Here's a reprex that should get you started, and I think you'll be able to take it from here (you can get the average using a [mutate()](https://dplyr.tidyverse.org/reference/mutate)
, and then select the columns you want in your final data frame (what you're calling a table) using select()
.
I've gotten all of the combination of colours using tidyr's expand_grid()
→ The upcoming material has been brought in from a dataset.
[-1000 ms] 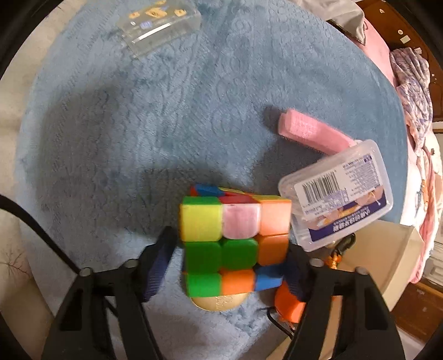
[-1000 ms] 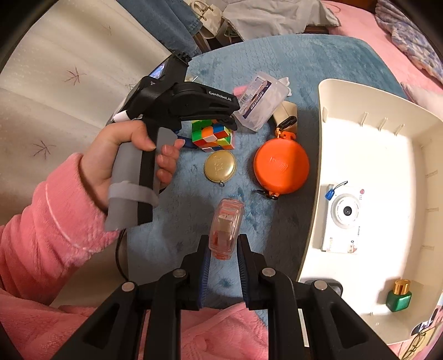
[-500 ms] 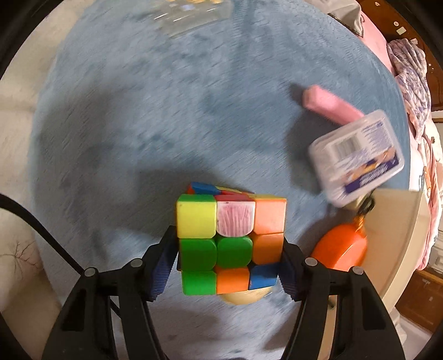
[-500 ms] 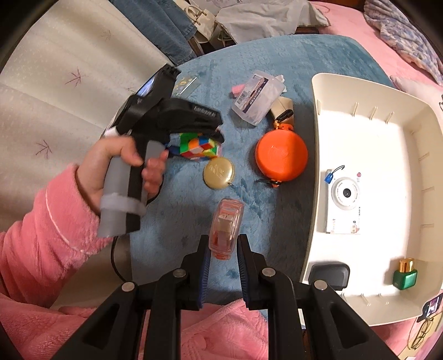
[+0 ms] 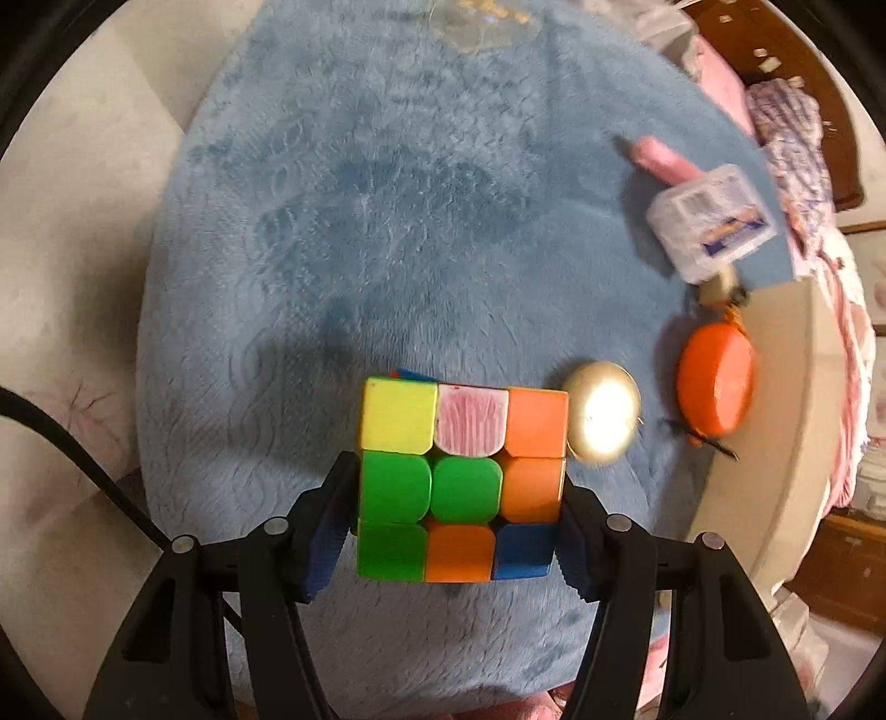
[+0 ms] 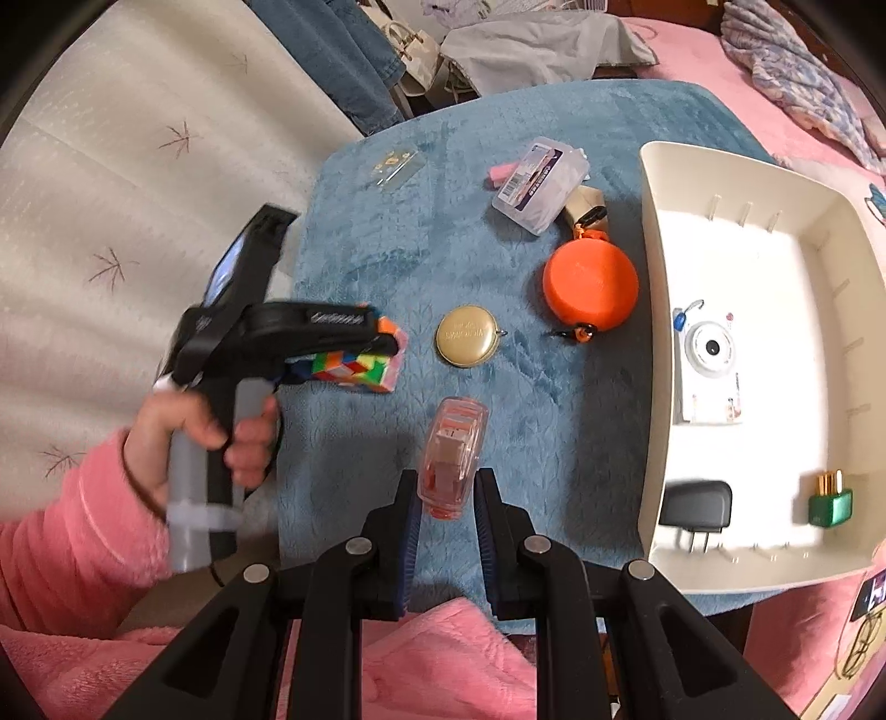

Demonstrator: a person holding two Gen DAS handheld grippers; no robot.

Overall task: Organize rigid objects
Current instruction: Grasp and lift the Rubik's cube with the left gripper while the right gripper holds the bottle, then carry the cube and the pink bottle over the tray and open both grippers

. But, in my opinion, you're better off keeping the original colours around in their own columns for the purposes of joining the values later (hence my use of remove = FALSE
in the unite()
function).
library(tidyverse)
ex_df <- tibble::tribble(
~colour, ~value,
"blue", 8L,
"green", 4L,
"red", 3L,
"yellow", 11L,
"pink", 2L,
"violet", 6L
)
col_cross <- expand_grid(col1 = ex_df$colour, col2 = ex_df$colour)
col_cross
#> # A tibble: 36 x 2
#> col1 col2
#> <chr> <chr>
#> 1 blue blue
#> 2 blue green
#> 3 blue red
#> 4 blue yellow
#> 5 blue pink
#> 6 blue violet
#> 7 green blue
#> 8 green green
#> 9 green red
#> 10 green yellow
#> # … with 26 more rows
col_cross %>%
unite("col_combo", col1, col2, sep = ", ", remove = FALSE) %>%
left_join(ex_df, by = c("col1" = "colour")) %>% # get value for first colour
left_join(ex_df, by = c("col2" = "colour")) # get value for second colour
#> # A tibble: 36 x 5
#> col_combo col1 col2 value.x value.y
#> <chr> <chr> <chr> <int> <int>
#> 1 blue, blue blue blue 8 8
#> 2 blue, green blue green 8 4
#> 3 blue, red blue red 8 3
#> 4 blue, yellow blue yellow 8 11
#> 5 blue, pink blue pink 8 2
#> 6 blue, violet blue violet 8 6
#> 7 green, blue green blue 4 8
#> 8 green, green green green 4 4
#> 9 green, red green red 4 3
#> 10 green, yellow green yellow 4 11
#> # … with 26 more rows
Created on 2021-04-05 by the reprex package (v1.0.0)
I'm sure there's a shorter way to do this, but I thought it would be useful to see all of the steps.
For future reference, providing us with a reprex (a self-contained reproducible example) makes it easier for us to help you!